# Writing and Scheduling Vector Addition in TE for CPU


In [2]:
import tvm
import tvm.testing
from tvm import te
import numpy as np
import os
from tvm.contrib import cc
from tvm.contrib import utils

tgt = tvm.target.Target(target="llvm", host="llvm")

# Describing the Vector Computation

TVM adopts tensor semantics, with each intermediate result represented as a multi-dimensional array. The user needs to describe the computation rule that generates the tensors.

`n`: A symbolic variable to represent the shape. 
`A`: A placeholder Tensor, with given shape (n,)
`B`: A placeholder Tensor, with given shape (n,)

`C`: The result tensor, with a compute operation. 

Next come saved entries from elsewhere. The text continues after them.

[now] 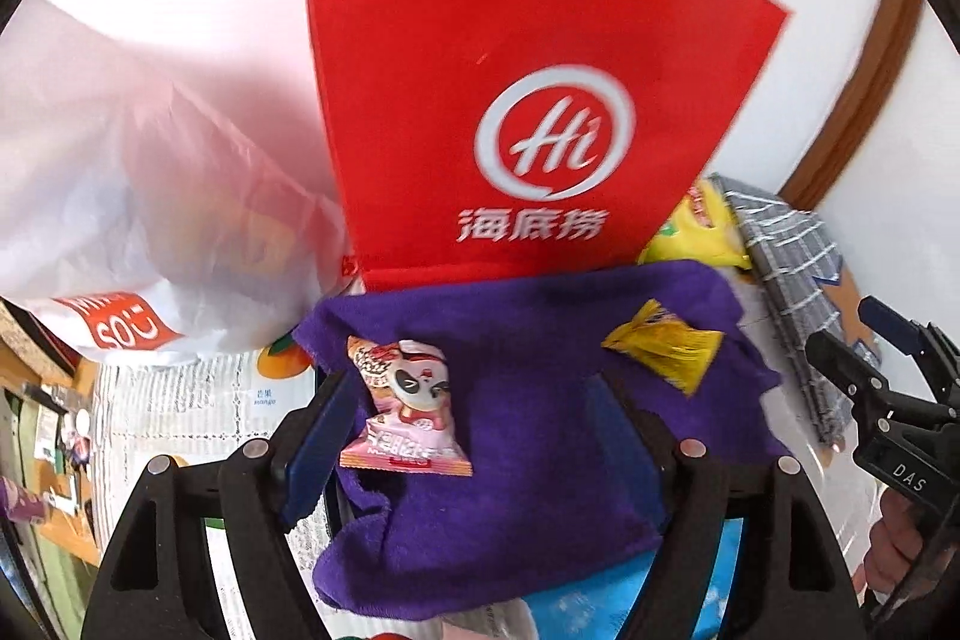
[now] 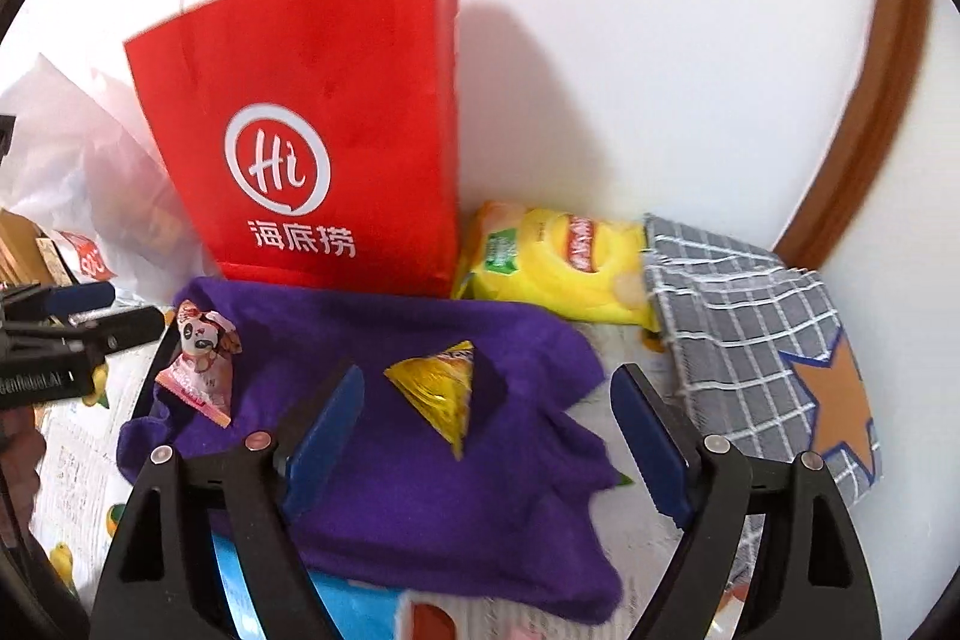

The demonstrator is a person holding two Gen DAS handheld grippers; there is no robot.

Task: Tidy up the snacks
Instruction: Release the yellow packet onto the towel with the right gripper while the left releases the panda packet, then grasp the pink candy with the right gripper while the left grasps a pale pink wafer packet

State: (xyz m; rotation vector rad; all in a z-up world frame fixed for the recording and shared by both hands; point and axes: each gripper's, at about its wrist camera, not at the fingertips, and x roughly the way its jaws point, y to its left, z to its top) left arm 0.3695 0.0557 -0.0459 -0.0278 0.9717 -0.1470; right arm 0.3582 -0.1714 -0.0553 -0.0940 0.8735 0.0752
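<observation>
Two small snacks lay on the purple cloth spread over the desk: a pink panda-print packet toward its left edge and a yellow triangular packet near its middle, well apart from each other. A larger yellow chip bag rested behind the cloth, against the wall and just beside the upright red paper bag. A white plastic bag slumped to the left of the red one, and a grey checked cloth lay at the right.

The left gripper stood with its fingers spread wide, nothing between them; the pink packet lay just inside the left finger. The right gripper was likewise wide open and empty above the yellow packet.

Assessment: both small packets appeared laid out on the cloth. The chip bag remained off the cloth, so sorting looked incomplete.
</observation>
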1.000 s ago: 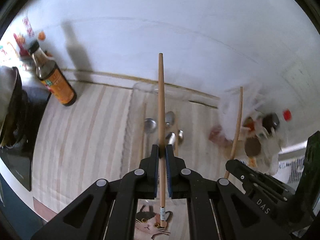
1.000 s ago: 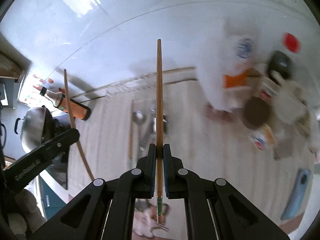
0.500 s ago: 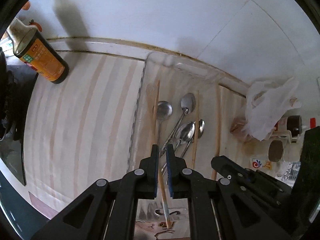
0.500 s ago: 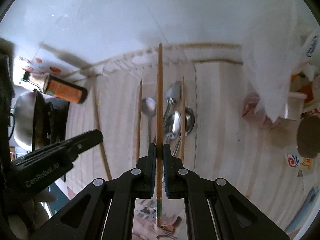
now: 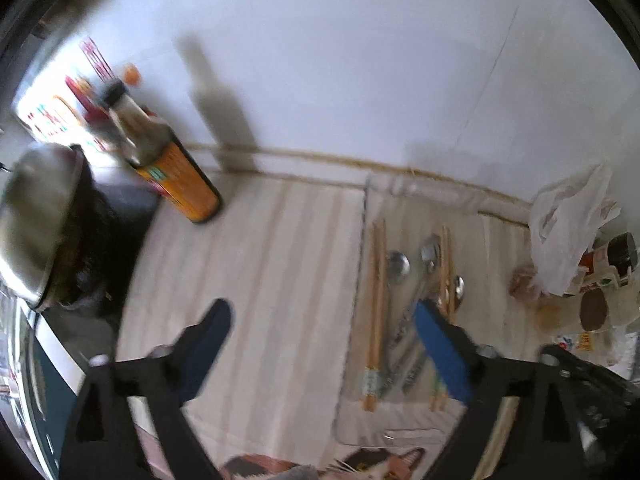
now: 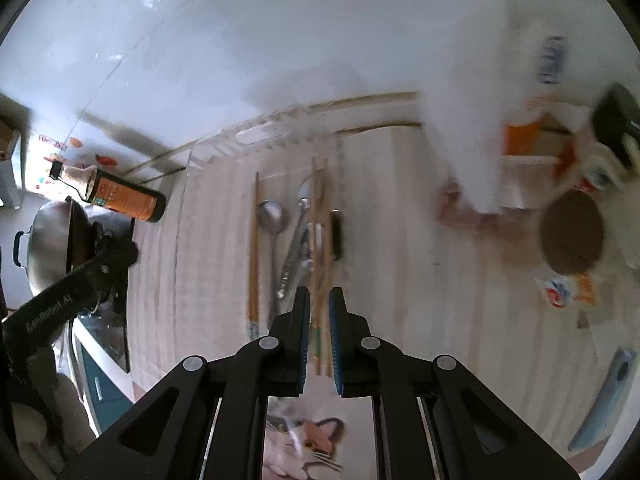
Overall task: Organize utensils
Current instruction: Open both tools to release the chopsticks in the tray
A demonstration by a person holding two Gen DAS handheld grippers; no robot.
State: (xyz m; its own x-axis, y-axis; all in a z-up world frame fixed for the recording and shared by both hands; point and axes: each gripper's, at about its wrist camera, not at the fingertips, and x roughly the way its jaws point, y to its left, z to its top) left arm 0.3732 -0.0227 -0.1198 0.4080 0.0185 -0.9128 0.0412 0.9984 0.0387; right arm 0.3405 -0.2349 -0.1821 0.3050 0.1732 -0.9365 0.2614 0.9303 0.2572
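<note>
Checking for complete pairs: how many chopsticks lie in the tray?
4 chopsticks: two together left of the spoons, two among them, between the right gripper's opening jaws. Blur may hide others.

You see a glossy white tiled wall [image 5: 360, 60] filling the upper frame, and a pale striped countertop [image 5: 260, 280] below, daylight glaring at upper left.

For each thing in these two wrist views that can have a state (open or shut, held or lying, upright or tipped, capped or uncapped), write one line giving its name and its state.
left gripper: opening, wide, nothing between its jaws.
right gripper: opening a little, jaws astride the right chopstick pair.
left chopstick pair: lying flat in the clear tray.
right chopstick pair: lying flat in the tray.
spoons: lying loose between the pairs.
sauce bottle: upright, capped.
</note>
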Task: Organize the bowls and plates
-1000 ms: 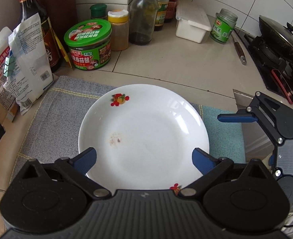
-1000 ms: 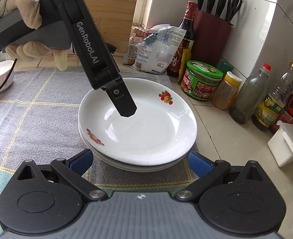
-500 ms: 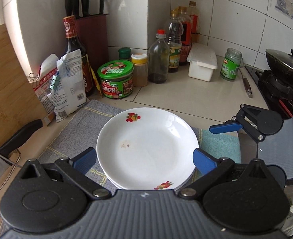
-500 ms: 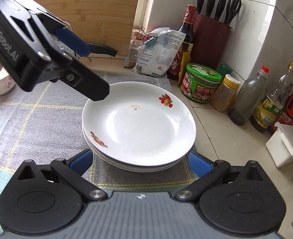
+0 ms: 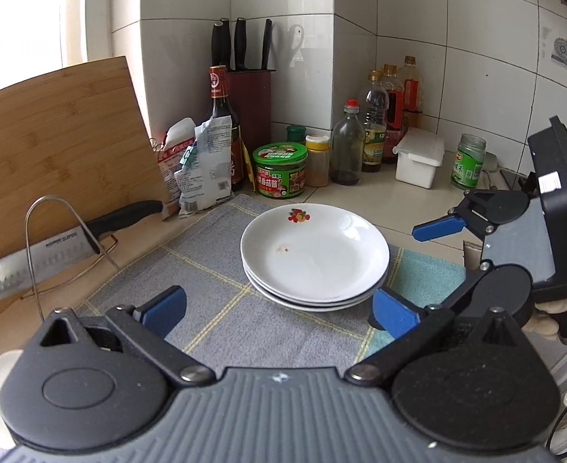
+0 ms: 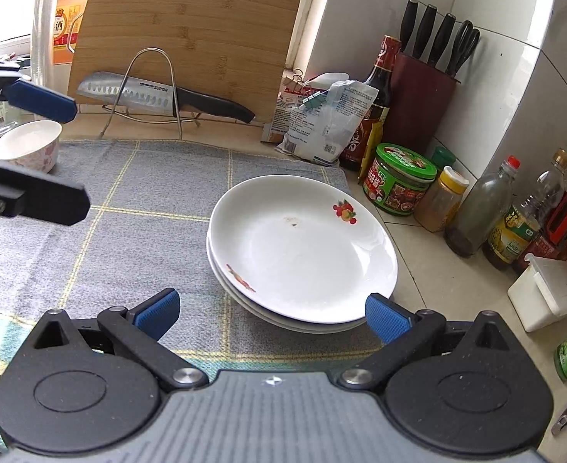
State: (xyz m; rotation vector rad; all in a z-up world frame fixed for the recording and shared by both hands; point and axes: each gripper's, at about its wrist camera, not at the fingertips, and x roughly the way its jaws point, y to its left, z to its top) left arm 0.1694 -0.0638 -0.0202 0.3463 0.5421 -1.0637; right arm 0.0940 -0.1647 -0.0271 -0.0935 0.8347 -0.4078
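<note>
A stack of white plates point(image 5: 314, 258) with small fruit prints sits on the grey checked cloth point(image 5: 214, 270); the top plate has a small brown smear. My left gripper point(image 5: 279, 310) stands open and empty, a short way back from the stack. In the right wrist view the plates point(image 6: 302, 247) lie just ahead of my right gripper point(image 6: 271, 313), which is open, its pads apart from the rim. The left gripper point(image 6: 77, 158) shows at that view's left edge, off the plates. A pink-patterned white bowl point(image 6: 26, 146) stands at the cloth's far left.
A knife point(image 6: 156, 96) rests on a wire rack before a leaning bamboo board point(image 6: 190, 31). Packets, a soy bottle, a green-lidded jar point(image 5: 279, 169), oil bottles and a white box point(image 5: 418, 156) line the tiled wall. A knife block point(image 6: 422, 104) fills the corner.
My left gripper has drawn back and away from the stack, leaving the top plate lying on it. The right gripper has eased back a little and stays open.
</note>
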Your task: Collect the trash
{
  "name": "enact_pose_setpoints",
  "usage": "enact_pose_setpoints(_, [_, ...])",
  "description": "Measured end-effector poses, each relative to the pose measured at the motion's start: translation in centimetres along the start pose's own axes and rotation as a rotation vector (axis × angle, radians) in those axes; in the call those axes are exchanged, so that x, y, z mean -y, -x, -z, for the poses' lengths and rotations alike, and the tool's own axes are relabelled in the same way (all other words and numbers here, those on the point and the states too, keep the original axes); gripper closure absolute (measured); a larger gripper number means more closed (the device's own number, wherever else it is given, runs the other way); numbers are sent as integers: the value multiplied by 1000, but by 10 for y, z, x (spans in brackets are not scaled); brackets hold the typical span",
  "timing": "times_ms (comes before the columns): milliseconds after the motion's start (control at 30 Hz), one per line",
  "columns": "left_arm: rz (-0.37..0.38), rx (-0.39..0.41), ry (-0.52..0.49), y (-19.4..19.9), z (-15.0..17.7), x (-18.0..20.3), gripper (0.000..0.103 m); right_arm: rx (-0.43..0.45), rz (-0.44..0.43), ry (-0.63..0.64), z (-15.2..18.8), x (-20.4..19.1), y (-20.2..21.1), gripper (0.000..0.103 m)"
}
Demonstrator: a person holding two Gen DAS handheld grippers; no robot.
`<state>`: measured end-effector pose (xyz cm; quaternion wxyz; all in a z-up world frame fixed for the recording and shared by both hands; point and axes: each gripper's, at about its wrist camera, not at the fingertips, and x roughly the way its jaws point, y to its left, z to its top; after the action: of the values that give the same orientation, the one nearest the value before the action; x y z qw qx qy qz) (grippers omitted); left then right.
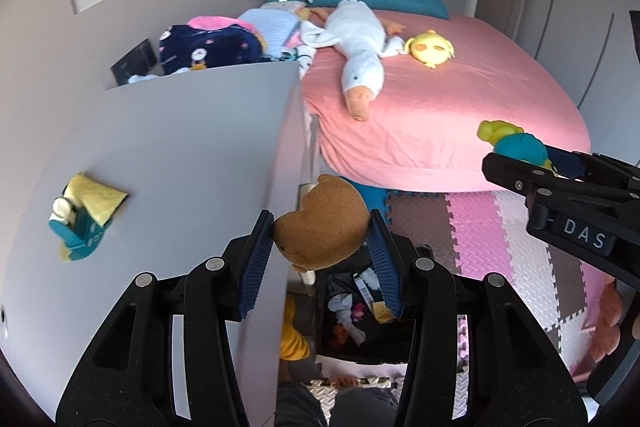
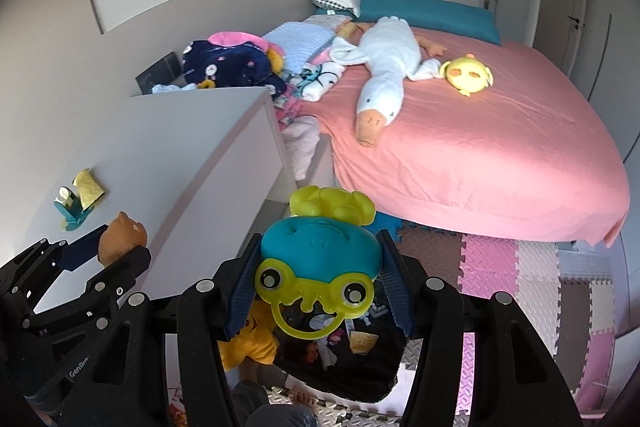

`compute`: A computation, with the output conforming to the specified tensor shape and the computation to be performed at each position in the tensor defined by the lambda function. 

In [None]:
n = te.var("n")
A = te.placeholder((n,), name="A")
B = te.placeholder((n,), name="B")
C = te.compute(A.shape, lambda i: A[i] + B[i], name="C")

# Create a Default Schedule for the Computation

While the above lines describe the computation rule, we can compute C in many different ways to fit different devices. For a tensor with multiple axes, you can choose which axis to iterate over first, or computations can be split across different threads. 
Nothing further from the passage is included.